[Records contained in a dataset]

______

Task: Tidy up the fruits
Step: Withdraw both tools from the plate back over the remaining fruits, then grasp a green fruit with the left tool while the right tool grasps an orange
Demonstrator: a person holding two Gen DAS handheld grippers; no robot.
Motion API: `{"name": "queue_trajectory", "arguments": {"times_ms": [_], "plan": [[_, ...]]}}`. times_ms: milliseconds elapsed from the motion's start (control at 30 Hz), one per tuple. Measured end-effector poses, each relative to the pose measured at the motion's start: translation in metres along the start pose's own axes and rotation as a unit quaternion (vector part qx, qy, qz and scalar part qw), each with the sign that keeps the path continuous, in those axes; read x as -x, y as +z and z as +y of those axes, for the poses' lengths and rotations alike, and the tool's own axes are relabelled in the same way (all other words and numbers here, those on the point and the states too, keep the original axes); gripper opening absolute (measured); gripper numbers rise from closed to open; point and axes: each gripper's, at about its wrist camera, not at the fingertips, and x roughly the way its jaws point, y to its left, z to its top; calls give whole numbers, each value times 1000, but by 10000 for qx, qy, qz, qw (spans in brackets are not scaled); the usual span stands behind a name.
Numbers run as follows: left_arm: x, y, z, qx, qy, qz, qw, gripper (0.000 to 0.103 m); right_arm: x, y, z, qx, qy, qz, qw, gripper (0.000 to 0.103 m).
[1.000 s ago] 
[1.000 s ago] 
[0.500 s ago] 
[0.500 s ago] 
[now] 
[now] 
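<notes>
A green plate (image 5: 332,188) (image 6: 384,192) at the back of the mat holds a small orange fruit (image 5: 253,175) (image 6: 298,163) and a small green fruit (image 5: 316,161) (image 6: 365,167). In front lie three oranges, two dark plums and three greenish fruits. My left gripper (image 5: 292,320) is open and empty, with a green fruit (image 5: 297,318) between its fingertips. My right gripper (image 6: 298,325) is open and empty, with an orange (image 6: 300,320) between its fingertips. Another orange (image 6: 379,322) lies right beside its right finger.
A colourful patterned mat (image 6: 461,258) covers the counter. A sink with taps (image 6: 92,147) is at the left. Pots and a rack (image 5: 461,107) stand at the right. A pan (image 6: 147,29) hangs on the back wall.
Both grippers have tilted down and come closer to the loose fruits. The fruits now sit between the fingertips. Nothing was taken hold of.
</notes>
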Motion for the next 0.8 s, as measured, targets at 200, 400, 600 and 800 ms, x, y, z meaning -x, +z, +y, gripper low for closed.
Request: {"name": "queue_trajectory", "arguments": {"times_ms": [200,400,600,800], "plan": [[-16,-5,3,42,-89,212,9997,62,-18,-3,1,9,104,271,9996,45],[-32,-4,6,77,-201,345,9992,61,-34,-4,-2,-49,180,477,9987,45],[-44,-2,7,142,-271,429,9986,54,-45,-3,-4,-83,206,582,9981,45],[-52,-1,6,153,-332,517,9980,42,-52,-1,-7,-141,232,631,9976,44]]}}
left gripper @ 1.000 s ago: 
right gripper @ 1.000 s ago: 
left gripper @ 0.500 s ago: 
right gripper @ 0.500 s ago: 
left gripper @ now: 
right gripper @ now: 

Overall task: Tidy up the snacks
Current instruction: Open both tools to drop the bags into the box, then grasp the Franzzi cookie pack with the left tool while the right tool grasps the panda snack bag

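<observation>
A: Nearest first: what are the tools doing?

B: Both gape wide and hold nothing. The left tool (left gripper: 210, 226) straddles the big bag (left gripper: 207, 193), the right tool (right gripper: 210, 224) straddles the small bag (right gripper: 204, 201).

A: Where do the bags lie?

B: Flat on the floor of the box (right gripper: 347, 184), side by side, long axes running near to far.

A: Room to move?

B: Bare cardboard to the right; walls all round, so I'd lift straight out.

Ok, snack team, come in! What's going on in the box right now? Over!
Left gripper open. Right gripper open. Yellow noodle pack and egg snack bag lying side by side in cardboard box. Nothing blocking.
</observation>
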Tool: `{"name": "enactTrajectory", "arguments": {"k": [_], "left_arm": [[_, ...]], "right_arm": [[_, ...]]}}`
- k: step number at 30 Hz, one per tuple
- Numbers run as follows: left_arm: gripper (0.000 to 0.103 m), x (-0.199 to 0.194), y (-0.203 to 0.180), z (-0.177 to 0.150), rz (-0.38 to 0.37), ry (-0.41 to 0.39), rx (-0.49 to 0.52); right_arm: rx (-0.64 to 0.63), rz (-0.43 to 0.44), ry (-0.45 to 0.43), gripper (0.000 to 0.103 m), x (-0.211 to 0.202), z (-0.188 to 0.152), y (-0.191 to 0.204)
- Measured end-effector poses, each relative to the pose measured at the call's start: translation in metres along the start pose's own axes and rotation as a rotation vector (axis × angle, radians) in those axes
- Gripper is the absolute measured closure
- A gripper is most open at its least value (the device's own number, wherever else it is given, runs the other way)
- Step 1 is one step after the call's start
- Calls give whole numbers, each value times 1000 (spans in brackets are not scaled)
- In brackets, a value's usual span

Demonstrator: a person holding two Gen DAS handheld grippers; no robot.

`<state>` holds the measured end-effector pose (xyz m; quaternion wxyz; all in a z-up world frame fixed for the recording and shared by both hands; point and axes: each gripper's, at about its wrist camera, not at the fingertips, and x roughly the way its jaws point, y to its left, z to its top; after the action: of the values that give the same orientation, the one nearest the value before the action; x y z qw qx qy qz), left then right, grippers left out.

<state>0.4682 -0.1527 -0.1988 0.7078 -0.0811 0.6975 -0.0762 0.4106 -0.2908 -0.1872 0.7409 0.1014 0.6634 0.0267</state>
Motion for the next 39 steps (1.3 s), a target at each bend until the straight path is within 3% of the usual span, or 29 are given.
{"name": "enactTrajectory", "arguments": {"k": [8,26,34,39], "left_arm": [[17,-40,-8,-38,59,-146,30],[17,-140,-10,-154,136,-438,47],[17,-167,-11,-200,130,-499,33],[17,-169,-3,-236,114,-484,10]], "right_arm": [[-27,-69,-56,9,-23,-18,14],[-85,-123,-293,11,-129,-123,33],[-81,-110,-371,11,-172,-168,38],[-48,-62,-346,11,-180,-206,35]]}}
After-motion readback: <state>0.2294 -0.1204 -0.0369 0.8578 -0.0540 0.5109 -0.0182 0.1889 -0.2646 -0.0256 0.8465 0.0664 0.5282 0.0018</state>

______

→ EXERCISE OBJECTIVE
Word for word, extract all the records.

→ OUTPUT BELOW
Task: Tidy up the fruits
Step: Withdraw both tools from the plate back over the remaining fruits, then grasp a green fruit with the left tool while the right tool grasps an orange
Demonstrator: a person holding two Gen DAS handheld grippers; no robot.
Motion API: `{"name": "queue_trajectory", "arguments": {"times_ms": [_], "plan": [[_, ...]]}}`. times_ms: milliseconds elapsed from the motion's start (control at 30 Hz), one per tuple. Measured end-effector poses, each relative to the pose measured at the motion's start: translation in metres along the start pose's own axes and rotation as a unit quaternion (vector part qx, qy, qz and scalar part qw), each with the sign that keeps the path continuous, in those axes; read x as -x, y as +z and z as +y of those axes, for the poses' lengths and rotations alike, and the tool's own axes are relabelled in the same way (all other words and numbers here, those on the point and the states too, keep the original axes); gripper opening absolute (measured); gripper numbers rise from closed to open; point and axes: each gripper's, at about its wrist camera, not at the fingertips, and x roughly the way its jaws point, y to its left, z to its top; calls give whole numbers, each value times 1000, but by 10000 for qx, qy, qz, qw (spans in brackets are not scaled); the usual span stands behind a name.
Numbers run as follows: left_arm: x, y, z, qx, qy, qz, qw, gripper (0.000 to 0.103 m); right_arm: x, y, z, qx, qy, qz, qw, gripper (0.000 to 0.103 m).
[1.000 s ago] 
[1.000 s ago] 
[0.500 s ago] 
[0.500 s ago] 
[now] 
[now] 
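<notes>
A green plate (image 5: 332,188) (image 6: 384,192) at the back of the mat holds a small orange fruit (image 5: 253,175) (image 6: 298,163) and a small green fruit (image 5: 316,161) (image 6: 365,167). In front lie three oranges, two dark plums and three greenish fruits. My left gripper (image 5: 292,320) is open and empty, with a green fruit (image 5: 297,318) between its fingertips. My right gripper (image 6: 298,325) is open and empty, with an orange (image 6: 300,320) between its fingertips. Another orange (image 6: 379,322) lies right beside its right finger.
A colourful patterned mat (image 6: 461,258) covers the counter. A sink with taps (image 6: 92,147) is at the left. Pots and a rack (image 5: 461,107) stand at the right. A pan (image 6: 147,29) hangs on the back wall.
Both grippers have tilted down and come closer to the loose fruits. The fruits now sit between the fingertips. Nothing was taken hold of.
</notes>
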Motion for the next 0.8 s, as measured, targets at 200, 400, 600 and 800 ms, x, y, z meaning -x, +z, +y, gripper low for closed.
Request: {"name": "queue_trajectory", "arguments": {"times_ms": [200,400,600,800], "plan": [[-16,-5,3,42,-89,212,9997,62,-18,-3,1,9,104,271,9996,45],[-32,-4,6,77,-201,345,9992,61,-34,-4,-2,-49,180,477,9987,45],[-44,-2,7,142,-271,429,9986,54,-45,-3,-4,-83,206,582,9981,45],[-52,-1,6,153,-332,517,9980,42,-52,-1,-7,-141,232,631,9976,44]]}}
left gripper @ 1.000 s ago: 
right gripper @ 1.000 s ago: 
left gripper @ 0.500 s ago: 
right gripper @ 0.500 s ago: 
left gripper @ now: 
right gripper @ now: 

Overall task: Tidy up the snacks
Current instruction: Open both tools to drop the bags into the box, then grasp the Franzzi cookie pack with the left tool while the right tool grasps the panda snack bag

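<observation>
A: Nearest first: what are the tools doing?

B: Both gape wide and hold nothing. The left tool (left gripper: 210, 226) straddles the big bag (left gripper: 207, 193), the right tool (right gripper: 210, 224) straddles the small bag (right gripper: 204, 201).

A: Where do the bags lie?

B: Flat on the floor of the box (right gripper: 347, 184), side by side, long axes running near to far.

A: Room to move?

B: Bare cardboard to the right; walls all round, so I'd lift straight out.

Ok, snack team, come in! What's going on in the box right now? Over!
Left gripper open. Right gripper open. Yellow noodle pack and egg snack bag lying side by side in cardboard box. Nothing blocking.
</observation>
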Tool: `{"name": "enactTrajectory", "arguments": {"k": [_], "left_arm": [[_, ...]], "right_arm": [[_, ...]]}}`
- k: step number at 30 Hz, one per tuple
- Numbers run as follows: left_arm: gripper (0.000 to 0.103 m), x (-0.199 to 0.194), y (-0.203 to 0.180), z (-0.177 to 0.150), rz (-0.38 to 0.37), ry (-0.41 to 0.39), rx (-0.49 to 0.52); right_arm: rx (-0.64 to 0.63), rz (-0.43 to 0.44), ry (-0.45 to 0.43), gripper (0.000 to 0.103 m), x (-0.211 to 0.202), z (-0.188 to 0.152), y (-0.191 to 0.204)
- Measured end-effector poses, each relative to the pose measured at the call's start: translation in metres along the start pose's own axes and rotation as a rotation vector (axis × angle, radians) in those axes
- Gripper is the absolute measured closure
- A gripper is most open at its least value (the device's own number, wherever else it is given, runs the other way)
- Step 1 is one step after the call's start
- Calls give whole numbers, each value times 1000 (spans in brackets are not scaled)
- In brackets, a value's usual span

Demonstrator: a person holding two Gen DAS handheld grippers; no robot.

`<state>` holds the measured end-effector pose (xyz m; quaternion wxyz; all in a z-up world frame fixed for the recording and shared by both hands; point and axes: each gripper's, at about its wrist camera, not at the fingertips, and x roughly the way its jaws point, y to its left, z to its top; after the action: of the values that give the same orientation, the one nearest the value before the action; x y z qw qx qy qz), left then right, grippers left out.

<state>0.4682 -0.1527 -0.1988 0.7078 -0.0811 0.6975 -0.0762 0.4106 -0.2908 -0.1872 0.7409 0.1014 0.6634 0.0267</state>
Motion for the next 39 steps (1.3 s), a target at each bend until the straight path is within 3% of the usual span, or 29 are given.
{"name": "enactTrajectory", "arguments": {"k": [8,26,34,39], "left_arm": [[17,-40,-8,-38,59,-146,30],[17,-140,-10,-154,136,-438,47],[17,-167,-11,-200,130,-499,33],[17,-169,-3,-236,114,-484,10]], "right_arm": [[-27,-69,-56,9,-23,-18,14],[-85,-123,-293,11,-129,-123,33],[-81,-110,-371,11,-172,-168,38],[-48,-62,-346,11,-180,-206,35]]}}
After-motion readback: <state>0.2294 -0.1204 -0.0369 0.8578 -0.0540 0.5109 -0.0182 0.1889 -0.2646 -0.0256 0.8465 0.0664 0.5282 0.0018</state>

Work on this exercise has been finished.